The company also retracted its third-quarter earnings guidance. Analysts had expected Merck to earn 82 cents a share in the period.


"This is a major blow for Merck, because Vioxx was one of their five key drugs," said Sena Lund, analyst with Cathay Financial. "The implications of this are that now the company will have to depend on lesser drugs to boost sales."

According to Lund, Merck was anticipating total global sales of Vioxx this year to reach between $2.8 billion and $3 billion dollars.

Said Lund: "This news also puts pressure on Merck to get approval for Arcoxia, the second-version of Vioxx, which is already in the market overseas."

Vioxx's withdrawal, however, could be good news for drugmaker Pfizer (PFE: Research, Estimates) and its arthritis medication, Celebrex, Lund said.

Pfizer shares rose in morning trade.


Gilmartin also said he would not resign from his post because of the Vioxx decision, adding that Merck remains "very strong financially, with very strong cash flow."

"We're in a situation where, because of the flexibility of manufacturing, there is no need for us to close plants.
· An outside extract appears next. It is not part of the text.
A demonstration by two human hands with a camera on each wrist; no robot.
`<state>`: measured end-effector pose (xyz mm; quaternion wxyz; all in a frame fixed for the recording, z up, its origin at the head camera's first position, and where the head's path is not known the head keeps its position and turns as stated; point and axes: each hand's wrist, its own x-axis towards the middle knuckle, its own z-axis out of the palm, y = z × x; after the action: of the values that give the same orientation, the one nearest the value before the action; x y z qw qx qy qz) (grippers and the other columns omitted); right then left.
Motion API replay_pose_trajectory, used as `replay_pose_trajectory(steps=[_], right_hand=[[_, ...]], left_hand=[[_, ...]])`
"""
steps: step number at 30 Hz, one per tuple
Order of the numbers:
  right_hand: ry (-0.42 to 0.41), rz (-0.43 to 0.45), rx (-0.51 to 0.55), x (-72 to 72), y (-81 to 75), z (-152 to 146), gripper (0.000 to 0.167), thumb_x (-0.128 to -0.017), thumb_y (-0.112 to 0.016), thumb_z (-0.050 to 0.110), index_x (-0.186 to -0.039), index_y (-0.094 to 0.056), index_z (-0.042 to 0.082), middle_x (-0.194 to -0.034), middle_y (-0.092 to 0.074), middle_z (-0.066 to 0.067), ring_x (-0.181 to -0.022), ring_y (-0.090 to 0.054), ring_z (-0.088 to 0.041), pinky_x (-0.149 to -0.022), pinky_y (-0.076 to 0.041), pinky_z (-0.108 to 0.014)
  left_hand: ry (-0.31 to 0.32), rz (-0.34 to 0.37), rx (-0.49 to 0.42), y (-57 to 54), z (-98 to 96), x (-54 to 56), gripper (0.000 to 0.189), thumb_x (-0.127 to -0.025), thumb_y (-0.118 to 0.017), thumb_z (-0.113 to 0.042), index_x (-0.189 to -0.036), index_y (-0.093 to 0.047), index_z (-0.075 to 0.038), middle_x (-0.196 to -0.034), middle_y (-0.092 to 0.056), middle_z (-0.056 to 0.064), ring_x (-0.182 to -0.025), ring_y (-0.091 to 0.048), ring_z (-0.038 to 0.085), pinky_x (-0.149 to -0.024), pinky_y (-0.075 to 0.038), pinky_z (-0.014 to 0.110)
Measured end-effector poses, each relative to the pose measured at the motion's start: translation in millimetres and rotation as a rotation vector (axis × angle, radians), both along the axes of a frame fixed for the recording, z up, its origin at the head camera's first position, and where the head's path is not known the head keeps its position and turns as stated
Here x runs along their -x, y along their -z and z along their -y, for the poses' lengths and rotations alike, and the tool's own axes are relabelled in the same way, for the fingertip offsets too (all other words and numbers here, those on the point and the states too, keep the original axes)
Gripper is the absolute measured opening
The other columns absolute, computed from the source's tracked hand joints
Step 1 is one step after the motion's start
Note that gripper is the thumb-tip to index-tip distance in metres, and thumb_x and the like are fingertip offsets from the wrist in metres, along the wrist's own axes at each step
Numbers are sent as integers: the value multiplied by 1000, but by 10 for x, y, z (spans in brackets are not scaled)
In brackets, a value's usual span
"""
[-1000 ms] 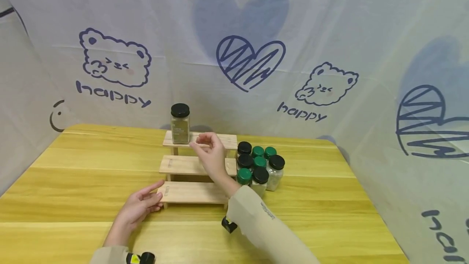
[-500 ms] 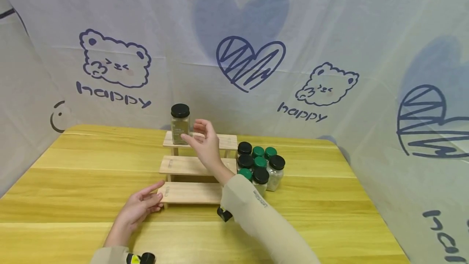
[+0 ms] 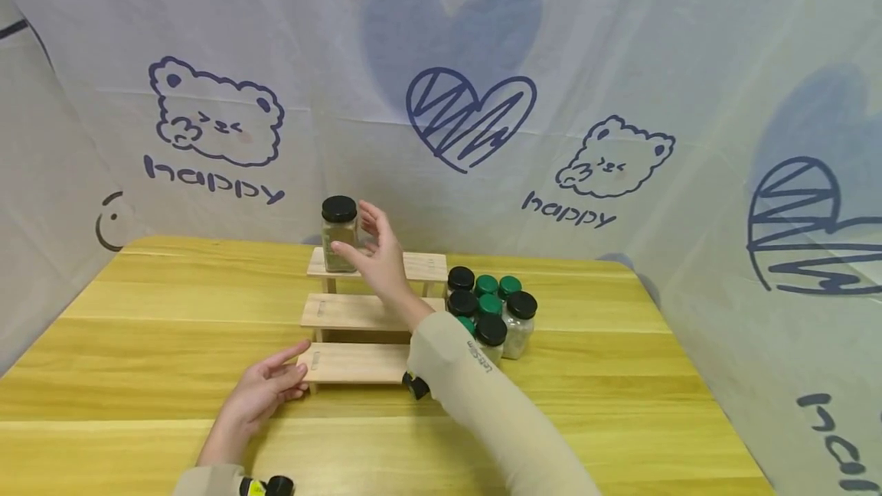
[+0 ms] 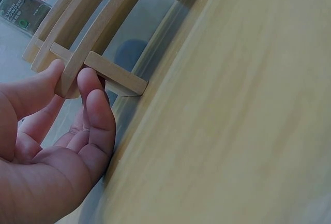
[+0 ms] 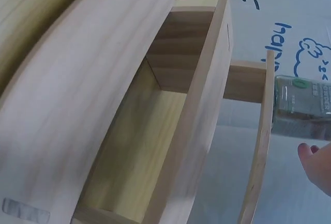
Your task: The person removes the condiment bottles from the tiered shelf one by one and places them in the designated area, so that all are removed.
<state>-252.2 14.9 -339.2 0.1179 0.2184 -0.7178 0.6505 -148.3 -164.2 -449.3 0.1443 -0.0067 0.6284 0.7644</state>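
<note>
A three-step wooden rack (image 3: 358, 362) stands on the table. On the left of its top step, a spice jar (image 3: 339, 230) with a black lid and brownish-green contents stands upright. My left hand (image 3: 255, 395) pinches the left end of the lowest step; in the left wrist view the thumb (image 4: 44, 81) lies on the board with a finger beneath it. Beside the jar is my right hand (image 3: 382, 265), its thumb in front of the glass and its fingers spread to the right. In the right wrist view a small gap shows between the fingertips (image 5: 305, 150) and the jar (image 5: 300, 107).
Right of the rack stands a tight cluster of jars, some with black lids (image 3: 491, 327), others with green lids (image 3: 490, 305). The wooden table (image 3: 592, 396) extends around them. Behind hangs a pale printed cloth (image 3: 310, 37).
My right hand has risen and moved left towards the jar, its fingers spreading alongside it. The left hand, rack and jar have stayed where they were.
</note>
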Motion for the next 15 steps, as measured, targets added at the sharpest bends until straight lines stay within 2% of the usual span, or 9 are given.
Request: replay_pose_trajectory(steps=[6, 9, 13, 15], right_hand=[[-73, -13, -72, -31, -109, -11, 65, -83, -62, 3, -139, -29, 7, -141, -28, -12, -125, -30, -28, -100, -29, -40], [-70, 8, -91, -13, -104, -5, 61, -85, -61, 5, -138, -30, 9, -141, -29, -11, -125, -31, -25, -100, -29, -40], [-60, 24, -96, 78, -18, 2, 58, -85, -62, 10, -135, -32, 15, -140, -30, -8, -125, -32, -20, -100, -29, -41], [-67, 41, -82, 76, -28, 13, 58, -84, -62, 8, -134, -32, 15, -140, -30, -10, -125, -31, -22, -100, -29, -43]], left_hand=[[-4, -3, -5, -2, -9, 7, 47, -87, -58, -6, -130, -41, 1, -84, -59, 3, -72, -57, 11, -67, -49, 23], [1, -2, -3, 1, -12, 7, 48, -87, -57, -6, -131, -40, 1, -84, -58, 3, -72, -57, 11, -67, -49, 23], [4, 7, 0, 0, -9, 5, 50, -88, -56, -7, -132, -37, 3, -84, -58, 3, -72, -57, 11, -67, -49, 23], [6, 7, 3, -1, -5, 3, 52, -88, -56, -8, -133, -34, 4, -85, -58, 2, -72, -56, 11, -67, -49, 23]])
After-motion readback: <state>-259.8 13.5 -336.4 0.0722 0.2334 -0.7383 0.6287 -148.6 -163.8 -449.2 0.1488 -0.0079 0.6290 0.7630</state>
We will deploy our resources and sales force in other areas," he said.

With regard to Arcoxia, which is already marketed in 47 countries outside the U.S., Merck said it would continue to seek approval to market the medication domestically.

However, Dr. Peter Kim, president of Merck Research Laboratories, said at Thursday's press conference that Merck will work with international regulatory authorities to assess whether changes were necessary in the way doctors prescribe Arcoxia to patients.

"I believe this is a Vioxx-specific issue that does not implicate Celebrex," said Robert Hazlett, analyst with Suntrust Robinson Humphrey. "Merck is pursuing a responsible course of action. The long-term implication could be significant for the company, if there are any residual concerns surrounding Arcoxia."